* [Work task]: The expected answer is the set of lines in the data below between the line holding "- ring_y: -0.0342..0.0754" and the line holding "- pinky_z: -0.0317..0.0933", inclusive, written out exactly.

(Given data begins)

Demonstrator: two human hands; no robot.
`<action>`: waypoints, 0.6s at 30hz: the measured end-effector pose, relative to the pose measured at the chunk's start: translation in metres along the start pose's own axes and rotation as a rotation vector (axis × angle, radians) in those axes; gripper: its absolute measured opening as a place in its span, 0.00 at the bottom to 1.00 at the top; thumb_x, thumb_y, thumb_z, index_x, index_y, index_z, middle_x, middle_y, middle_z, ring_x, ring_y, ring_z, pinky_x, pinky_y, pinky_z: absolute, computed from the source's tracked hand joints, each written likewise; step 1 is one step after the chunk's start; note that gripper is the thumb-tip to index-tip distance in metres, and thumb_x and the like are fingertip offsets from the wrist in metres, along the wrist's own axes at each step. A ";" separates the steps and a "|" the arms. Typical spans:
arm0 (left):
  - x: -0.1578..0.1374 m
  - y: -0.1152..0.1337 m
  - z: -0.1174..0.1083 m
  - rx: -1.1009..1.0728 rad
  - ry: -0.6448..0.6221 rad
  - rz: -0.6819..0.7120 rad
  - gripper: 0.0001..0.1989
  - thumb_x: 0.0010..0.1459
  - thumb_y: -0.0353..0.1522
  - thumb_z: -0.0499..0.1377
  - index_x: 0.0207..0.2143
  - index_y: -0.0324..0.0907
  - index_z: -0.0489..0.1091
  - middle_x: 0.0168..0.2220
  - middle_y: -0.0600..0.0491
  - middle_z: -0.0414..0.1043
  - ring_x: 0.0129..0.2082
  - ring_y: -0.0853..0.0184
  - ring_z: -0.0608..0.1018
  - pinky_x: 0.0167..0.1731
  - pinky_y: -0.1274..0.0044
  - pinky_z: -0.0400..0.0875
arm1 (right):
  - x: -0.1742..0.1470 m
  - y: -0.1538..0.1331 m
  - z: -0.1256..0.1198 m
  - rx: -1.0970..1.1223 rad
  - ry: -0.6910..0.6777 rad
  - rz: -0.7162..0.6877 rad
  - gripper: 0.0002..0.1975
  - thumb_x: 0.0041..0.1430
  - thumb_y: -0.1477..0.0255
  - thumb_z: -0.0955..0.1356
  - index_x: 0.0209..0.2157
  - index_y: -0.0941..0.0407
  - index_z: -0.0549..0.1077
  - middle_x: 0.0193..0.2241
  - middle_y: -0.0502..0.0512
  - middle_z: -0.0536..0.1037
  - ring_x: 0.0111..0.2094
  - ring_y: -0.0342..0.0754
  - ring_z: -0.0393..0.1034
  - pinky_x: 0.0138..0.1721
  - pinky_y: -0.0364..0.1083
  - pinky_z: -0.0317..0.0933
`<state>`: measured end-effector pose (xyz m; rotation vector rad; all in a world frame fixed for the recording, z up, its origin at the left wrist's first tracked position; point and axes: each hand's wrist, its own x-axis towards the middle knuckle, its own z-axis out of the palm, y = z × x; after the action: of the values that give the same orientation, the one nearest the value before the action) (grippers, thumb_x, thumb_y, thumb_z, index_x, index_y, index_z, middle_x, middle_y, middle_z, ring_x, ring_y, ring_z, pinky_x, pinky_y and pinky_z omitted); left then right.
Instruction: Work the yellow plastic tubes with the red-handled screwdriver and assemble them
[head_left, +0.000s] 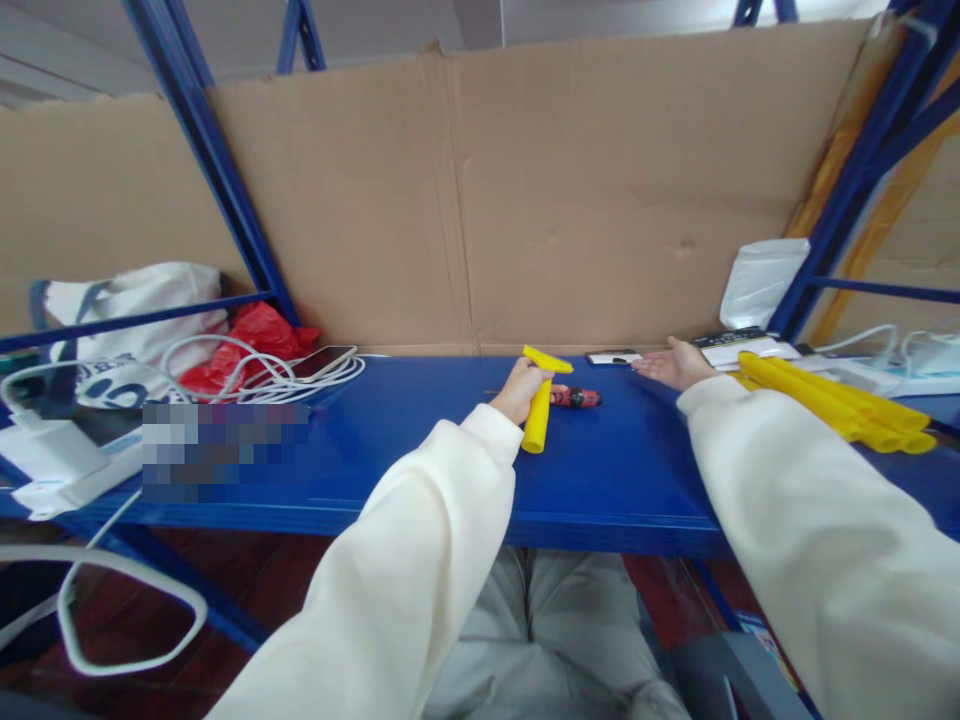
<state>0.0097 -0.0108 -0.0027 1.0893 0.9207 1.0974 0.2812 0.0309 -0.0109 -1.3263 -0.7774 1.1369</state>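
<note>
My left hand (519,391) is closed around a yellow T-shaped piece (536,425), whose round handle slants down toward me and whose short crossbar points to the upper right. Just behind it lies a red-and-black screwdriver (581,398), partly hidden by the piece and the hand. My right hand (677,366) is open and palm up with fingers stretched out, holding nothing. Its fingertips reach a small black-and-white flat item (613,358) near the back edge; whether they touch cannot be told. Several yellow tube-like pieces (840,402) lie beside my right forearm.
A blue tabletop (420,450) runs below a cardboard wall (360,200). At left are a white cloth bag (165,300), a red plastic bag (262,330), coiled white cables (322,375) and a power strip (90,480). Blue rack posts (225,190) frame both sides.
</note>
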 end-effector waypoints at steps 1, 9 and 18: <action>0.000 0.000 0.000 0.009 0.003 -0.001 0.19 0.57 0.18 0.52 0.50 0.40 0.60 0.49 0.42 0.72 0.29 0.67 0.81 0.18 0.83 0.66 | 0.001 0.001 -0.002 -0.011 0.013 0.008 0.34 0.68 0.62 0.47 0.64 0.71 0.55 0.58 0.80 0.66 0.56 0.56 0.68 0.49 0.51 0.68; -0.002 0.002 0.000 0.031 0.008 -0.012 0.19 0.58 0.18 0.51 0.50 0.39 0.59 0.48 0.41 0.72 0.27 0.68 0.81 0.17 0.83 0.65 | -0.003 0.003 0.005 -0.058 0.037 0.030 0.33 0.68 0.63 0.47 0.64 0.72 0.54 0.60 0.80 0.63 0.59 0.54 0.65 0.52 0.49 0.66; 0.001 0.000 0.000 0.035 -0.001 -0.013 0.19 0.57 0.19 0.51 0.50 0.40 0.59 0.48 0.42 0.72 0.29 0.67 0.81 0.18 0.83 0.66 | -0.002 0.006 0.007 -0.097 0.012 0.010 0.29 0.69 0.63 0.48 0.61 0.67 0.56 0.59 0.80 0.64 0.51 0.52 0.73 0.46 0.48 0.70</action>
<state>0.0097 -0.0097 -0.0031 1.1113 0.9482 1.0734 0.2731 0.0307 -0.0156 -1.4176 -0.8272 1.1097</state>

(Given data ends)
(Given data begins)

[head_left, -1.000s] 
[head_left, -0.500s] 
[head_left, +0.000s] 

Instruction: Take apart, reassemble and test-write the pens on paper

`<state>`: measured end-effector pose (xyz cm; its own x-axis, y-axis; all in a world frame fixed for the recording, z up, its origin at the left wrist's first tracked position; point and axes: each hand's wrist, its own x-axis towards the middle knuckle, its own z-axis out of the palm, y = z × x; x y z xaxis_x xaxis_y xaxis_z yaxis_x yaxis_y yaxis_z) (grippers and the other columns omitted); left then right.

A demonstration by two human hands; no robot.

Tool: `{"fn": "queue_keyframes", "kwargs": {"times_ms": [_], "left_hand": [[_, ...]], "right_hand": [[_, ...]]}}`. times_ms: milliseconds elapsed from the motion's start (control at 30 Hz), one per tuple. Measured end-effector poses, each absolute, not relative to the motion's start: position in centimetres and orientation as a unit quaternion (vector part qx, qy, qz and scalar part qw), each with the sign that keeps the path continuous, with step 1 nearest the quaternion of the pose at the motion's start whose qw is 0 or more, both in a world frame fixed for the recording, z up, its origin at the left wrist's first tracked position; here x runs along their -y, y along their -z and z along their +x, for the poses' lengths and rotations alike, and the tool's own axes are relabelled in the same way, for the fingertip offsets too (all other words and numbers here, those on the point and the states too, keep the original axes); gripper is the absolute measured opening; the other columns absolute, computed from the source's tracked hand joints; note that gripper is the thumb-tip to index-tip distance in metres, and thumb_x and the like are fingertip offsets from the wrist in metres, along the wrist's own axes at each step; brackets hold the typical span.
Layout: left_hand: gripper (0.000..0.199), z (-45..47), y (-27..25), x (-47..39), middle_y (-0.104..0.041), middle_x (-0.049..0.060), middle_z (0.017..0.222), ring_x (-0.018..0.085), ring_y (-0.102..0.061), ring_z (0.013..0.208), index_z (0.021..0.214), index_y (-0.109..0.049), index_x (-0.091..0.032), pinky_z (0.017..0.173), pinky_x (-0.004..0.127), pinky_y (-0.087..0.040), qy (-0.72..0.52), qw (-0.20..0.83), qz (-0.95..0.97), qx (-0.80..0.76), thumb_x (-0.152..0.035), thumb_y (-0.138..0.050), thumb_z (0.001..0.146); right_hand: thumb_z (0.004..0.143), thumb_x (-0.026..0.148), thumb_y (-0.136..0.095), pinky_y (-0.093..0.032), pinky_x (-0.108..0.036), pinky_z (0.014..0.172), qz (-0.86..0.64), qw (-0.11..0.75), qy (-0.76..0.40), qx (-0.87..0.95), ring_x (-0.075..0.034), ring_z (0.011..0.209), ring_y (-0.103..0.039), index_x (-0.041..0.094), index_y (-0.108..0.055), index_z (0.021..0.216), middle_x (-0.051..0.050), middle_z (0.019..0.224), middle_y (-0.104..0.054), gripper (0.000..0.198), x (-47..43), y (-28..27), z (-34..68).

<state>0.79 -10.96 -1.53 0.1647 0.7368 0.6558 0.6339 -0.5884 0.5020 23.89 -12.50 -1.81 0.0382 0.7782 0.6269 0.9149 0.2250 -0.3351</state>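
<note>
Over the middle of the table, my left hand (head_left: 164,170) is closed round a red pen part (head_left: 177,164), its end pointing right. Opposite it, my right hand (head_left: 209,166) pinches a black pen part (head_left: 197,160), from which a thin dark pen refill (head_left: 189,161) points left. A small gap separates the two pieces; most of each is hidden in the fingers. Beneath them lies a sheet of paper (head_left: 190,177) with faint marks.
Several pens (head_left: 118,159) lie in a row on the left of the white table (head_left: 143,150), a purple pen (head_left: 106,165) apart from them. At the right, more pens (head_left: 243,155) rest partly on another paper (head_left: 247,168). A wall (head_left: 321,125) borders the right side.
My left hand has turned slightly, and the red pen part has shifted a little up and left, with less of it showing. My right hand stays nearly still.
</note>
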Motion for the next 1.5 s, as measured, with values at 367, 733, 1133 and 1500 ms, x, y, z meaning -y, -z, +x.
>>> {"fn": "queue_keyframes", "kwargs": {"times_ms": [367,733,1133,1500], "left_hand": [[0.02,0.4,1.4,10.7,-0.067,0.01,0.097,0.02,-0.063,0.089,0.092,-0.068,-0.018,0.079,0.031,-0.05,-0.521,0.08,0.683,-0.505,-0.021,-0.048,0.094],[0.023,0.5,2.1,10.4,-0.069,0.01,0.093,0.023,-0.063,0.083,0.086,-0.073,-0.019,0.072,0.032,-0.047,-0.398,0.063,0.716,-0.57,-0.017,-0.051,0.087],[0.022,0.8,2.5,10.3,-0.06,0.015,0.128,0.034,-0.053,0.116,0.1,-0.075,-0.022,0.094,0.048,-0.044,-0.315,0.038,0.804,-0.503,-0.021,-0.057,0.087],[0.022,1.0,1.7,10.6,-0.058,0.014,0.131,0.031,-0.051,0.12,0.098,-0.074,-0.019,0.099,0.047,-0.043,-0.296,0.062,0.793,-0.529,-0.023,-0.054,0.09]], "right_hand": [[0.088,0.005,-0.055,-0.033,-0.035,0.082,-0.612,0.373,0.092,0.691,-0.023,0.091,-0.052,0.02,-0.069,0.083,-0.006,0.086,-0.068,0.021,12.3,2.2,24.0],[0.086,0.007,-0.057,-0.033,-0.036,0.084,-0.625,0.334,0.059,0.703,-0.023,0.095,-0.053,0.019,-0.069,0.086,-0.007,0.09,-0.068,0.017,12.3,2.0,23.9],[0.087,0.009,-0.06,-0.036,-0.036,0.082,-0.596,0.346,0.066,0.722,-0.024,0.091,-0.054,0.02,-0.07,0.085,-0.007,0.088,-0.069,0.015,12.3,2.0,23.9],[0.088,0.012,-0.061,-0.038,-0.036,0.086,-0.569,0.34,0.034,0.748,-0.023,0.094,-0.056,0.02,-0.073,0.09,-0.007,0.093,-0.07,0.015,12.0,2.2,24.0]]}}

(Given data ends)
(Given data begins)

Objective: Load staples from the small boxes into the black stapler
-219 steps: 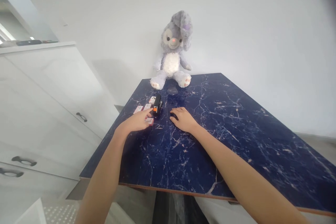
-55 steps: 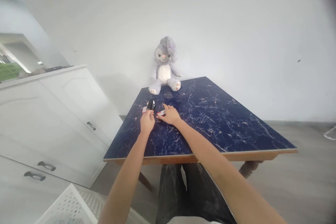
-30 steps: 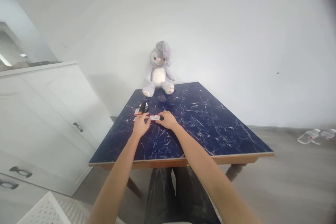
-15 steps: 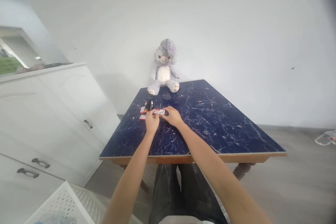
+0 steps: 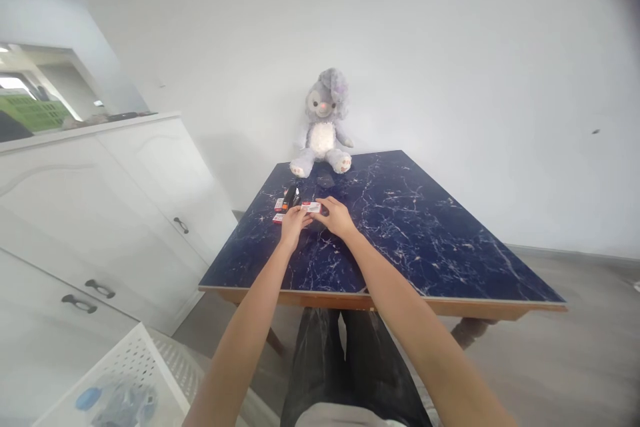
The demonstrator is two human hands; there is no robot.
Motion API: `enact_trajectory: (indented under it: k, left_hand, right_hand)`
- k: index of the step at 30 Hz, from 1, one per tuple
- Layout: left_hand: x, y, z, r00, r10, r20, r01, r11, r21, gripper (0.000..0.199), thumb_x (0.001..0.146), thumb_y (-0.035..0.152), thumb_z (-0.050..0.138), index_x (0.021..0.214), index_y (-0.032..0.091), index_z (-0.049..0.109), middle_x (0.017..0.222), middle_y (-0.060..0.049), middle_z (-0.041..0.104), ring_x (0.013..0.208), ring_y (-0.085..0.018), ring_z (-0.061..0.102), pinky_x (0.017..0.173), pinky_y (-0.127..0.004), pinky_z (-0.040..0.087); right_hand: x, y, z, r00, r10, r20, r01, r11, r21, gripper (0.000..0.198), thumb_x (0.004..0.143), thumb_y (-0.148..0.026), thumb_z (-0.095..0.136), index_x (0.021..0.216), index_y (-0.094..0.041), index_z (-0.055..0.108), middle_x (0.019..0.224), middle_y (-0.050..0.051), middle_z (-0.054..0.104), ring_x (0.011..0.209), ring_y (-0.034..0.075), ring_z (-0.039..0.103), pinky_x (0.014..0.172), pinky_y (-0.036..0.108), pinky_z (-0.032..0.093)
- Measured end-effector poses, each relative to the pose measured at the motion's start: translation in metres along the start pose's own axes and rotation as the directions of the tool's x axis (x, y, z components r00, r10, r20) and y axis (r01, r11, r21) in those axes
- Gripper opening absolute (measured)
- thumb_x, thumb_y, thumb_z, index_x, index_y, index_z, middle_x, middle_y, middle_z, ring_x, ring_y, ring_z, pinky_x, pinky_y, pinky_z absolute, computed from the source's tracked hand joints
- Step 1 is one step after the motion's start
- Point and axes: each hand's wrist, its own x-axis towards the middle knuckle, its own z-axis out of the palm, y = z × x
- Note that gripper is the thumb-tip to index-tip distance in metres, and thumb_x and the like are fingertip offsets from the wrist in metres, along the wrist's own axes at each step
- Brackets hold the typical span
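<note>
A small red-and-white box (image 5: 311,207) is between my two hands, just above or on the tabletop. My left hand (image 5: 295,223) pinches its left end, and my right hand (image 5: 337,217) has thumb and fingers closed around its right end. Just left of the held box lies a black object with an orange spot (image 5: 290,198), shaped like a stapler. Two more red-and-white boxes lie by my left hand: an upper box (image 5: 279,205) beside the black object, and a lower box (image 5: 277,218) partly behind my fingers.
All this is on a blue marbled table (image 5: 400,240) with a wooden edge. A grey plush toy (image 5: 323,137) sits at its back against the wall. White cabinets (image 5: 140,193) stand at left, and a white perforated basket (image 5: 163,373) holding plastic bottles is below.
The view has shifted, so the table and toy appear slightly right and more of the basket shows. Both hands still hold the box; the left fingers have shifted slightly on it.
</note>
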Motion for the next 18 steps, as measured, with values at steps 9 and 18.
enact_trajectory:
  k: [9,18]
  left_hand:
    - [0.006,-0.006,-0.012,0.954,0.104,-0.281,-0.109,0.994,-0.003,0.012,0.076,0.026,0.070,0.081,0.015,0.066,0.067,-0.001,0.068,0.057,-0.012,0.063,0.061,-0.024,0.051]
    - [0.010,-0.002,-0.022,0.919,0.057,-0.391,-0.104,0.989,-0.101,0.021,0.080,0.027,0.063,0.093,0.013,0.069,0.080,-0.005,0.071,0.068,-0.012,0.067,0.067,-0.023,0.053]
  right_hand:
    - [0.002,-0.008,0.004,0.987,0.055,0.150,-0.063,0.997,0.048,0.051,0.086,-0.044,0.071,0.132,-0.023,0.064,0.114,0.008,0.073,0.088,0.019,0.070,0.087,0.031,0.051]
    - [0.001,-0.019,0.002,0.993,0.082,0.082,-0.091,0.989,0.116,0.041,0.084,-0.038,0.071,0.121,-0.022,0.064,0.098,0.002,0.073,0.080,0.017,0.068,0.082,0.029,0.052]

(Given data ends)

* [Solution]:
  - ring_y: -0.0342..0.0754
  - ring_z: -0.0393..0.1034
  - pinky_x: 0.0138..0.1721
  - pinky_y: -0.0364..0.1083
  - pinky_z: -0.0317..0.0933

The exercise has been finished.